Отец Серафим выглядел совсем здоровым человеком. Он уже
встал с постели и рылся в своей котомке. Воропаева вспомнил
сразу и на его вопросительную мину ответил:
-- Слава Господу Богу нашему, жив и здоров вполне, -- отец
перекрестился, -- а вас хотел видеть не потому, что вспомнил
важное, хотя кое-что и вспомнил, да говорить пока смысла нет --
не поверите.
-- Почему же не поверю, -- попытался возразить Воропаев,
но отец его прервал.
-- Нет, не время еще, а хотел вам на дорожку одно словечко
сказать.
-- Да я никуда не собираюсь, батюшка. -- недоумевал
Воропаев.
-- Вы уже отправились, и назад не свернете. И если уж
дойдете до конца, то непременно мы с вами встретимся.
Отец Серафим присел на край постели и пригласил сесть
Воропаева.
-- Я давеча вам говорил, что, мол, гряде новый человек,
так знайте, был немного не в себе, побоялся сказать правду, а
теперь уж точно знаю...
Воропаев замер.
-- Новый человек уже наступил и явлен миру.

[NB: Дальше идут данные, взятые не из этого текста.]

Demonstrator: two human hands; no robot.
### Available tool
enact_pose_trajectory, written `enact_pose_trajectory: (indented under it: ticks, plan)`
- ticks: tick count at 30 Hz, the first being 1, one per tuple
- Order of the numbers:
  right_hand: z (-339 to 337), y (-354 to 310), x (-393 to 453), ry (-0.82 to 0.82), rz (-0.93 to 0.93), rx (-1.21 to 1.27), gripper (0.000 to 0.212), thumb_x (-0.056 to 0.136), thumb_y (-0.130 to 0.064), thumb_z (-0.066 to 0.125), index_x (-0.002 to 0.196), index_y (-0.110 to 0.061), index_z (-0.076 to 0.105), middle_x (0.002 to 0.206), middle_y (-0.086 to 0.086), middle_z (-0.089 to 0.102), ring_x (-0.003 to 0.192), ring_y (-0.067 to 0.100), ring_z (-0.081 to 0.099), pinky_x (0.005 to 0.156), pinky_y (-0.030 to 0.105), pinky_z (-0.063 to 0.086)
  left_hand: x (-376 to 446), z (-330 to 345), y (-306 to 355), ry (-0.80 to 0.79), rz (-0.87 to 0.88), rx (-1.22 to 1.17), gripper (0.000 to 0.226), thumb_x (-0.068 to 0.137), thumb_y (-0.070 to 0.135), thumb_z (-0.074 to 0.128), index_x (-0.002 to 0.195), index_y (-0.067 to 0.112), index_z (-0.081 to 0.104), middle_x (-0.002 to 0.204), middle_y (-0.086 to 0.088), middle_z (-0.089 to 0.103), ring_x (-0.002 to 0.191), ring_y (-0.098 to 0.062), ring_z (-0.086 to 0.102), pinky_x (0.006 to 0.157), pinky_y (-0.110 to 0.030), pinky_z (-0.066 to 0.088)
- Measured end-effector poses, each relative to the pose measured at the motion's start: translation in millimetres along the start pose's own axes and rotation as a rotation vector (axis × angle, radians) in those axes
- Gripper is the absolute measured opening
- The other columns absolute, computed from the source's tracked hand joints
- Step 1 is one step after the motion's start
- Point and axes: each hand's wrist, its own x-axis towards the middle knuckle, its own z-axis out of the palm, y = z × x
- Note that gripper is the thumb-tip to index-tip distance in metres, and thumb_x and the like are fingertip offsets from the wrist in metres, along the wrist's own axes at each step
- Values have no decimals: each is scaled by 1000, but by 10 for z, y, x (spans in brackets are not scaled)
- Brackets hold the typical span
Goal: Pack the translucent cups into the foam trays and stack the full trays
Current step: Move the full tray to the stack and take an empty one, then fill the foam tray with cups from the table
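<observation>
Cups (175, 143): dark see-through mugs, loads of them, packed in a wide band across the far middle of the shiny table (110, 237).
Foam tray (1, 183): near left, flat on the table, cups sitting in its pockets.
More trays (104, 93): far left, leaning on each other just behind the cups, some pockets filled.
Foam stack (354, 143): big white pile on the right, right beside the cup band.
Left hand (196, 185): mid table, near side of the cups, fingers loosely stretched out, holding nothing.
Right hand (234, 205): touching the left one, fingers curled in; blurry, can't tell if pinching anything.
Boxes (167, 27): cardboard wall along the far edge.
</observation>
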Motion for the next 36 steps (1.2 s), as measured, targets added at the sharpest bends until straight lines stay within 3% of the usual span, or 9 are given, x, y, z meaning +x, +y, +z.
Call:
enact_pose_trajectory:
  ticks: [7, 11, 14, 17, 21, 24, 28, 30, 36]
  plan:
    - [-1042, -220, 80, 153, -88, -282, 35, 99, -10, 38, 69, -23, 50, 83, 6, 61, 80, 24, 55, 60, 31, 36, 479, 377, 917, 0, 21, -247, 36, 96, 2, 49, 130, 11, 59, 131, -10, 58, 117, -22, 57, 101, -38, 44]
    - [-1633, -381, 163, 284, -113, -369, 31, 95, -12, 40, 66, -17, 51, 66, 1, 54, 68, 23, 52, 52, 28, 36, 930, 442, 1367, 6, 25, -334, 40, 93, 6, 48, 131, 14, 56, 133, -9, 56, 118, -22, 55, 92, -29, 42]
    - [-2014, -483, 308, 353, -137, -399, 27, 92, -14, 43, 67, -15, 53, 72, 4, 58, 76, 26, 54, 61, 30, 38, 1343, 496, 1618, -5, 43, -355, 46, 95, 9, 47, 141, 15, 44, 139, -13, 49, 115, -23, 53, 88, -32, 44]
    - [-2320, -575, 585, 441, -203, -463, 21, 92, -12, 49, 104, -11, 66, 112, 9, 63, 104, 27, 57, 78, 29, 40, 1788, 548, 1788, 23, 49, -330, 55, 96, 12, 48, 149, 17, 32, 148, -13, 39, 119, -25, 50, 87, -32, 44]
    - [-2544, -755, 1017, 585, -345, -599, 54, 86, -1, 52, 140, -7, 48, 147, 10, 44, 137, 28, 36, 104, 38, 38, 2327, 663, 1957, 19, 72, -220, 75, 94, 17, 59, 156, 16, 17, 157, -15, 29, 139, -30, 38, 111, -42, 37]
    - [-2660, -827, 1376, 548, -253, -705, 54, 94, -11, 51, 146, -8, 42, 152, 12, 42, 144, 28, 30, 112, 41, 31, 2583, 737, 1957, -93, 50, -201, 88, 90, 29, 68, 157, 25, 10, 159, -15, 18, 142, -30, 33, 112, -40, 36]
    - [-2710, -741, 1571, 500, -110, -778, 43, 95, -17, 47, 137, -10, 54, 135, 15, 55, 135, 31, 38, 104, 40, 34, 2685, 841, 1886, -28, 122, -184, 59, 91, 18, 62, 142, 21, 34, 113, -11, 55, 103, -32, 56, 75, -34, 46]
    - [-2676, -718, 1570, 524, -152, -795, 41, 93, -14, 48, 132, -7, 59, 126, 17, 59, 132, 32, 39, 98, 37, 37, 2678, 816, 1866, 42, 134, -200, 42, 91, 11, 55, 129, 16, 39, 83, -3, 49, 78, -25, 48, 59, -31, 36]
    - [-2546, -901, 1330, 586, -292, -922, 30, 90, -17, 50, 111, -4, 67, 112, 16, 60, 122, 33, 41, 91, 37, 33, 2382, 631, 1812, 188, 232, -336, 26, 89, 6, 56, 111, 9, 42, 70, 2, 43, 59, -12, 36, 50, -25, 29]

-- Кто же он, -- не выдержал напряжения Вениамин
Семенович.
-- Он не убийца, -- изрек Отец Серафим.
Карамазовщина какая-то, подумал Воропаев и повернулся с
молчаливым вопросом к доктору. Тот пожал плечами, мол, такие
они, отшельники человеческого духа.
-- Вы можете не верить мне пока, а только запомните на
будущее мои слова. И еще, не ищите причин, потому что новому
человеку причины не нужны. -- И отец снова прочитал из
Апокалипсиса:
"И чудесами, которые дано было ему
творить перед зверем, он обольщает
живущих на земле, говоря живущим
на земле, чтобы они сделали образ
зверя..."
Потом он перекрестился и уже собрался выйти, но спросил:
-- Жива ли та девица?
-- Жива и здорова, вчера даже выписали, -- ответил доктор.
-- Меня вера спасла, а ее невежество.
-- Но ведь те шестеро, отец, погибли, и остались
свидетели, та девица и вы, между прочим, могут быть жертвы...-
попытался воззвать к гражданскому чувству служителя культа
Воропаев.
-- Девицу поберегите, а мне умирать не страшно, да и
Создатель не позволит, -- твердо сказал отец.
-- Да ведь позволил же, -- не выдержал Воропаев. -- Отчего
же это дальше Бог препятствовать будет?